Kedua, melakukan pemulihan, sebagaimana mengacu pada UU PDP, PP 71/2019, Permenkominfo 20/2016, maupun juga POJK PTI yang mewajibkan bank/lembaga keuangan untuk memiliki rencana pemulihan bencana untuk memastikan kelangsungan operasional bank tetap berjalan selama insiden.

"BSI harus memastikan rencana penanggulangan dan pemulihan sesuai dengan rencana kelangsungan usaha (business continuity plan), rencana pemulihan bencana (disaster recovery plan), crisis management plan, dan/atau kebijakan atau rencana Bank lainnya yang terkait," katanya.

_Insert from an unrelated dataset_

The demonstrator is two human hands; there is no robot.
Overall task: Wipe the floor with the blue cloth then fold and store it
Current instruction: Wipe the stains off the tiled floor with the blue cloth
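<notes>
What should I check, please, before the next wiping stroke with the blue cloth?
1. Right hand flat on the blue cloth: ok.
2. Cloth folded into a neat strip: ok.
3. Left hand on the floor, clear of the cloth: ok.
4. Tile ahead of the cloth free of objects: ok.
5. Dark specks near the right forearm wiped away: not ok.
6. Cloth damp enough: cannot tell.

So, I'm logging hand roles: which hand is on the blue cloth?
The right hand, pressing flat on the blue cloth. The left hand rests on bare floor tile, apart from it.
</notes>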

Apalagi, mengacu pada ketentuan Pasal 4 ayat (2) UU PDP, data keuangan pribadi merupakan bagian dari data pribadi yang spesifik (sensitif), sehingga memerlukan tingkat perlindungan yang lebih tinggi, termasuk ketika terjadi kegagalan dalam perlindungan data, juga memerlukan langkah-langkah khusus dalam penanganannya.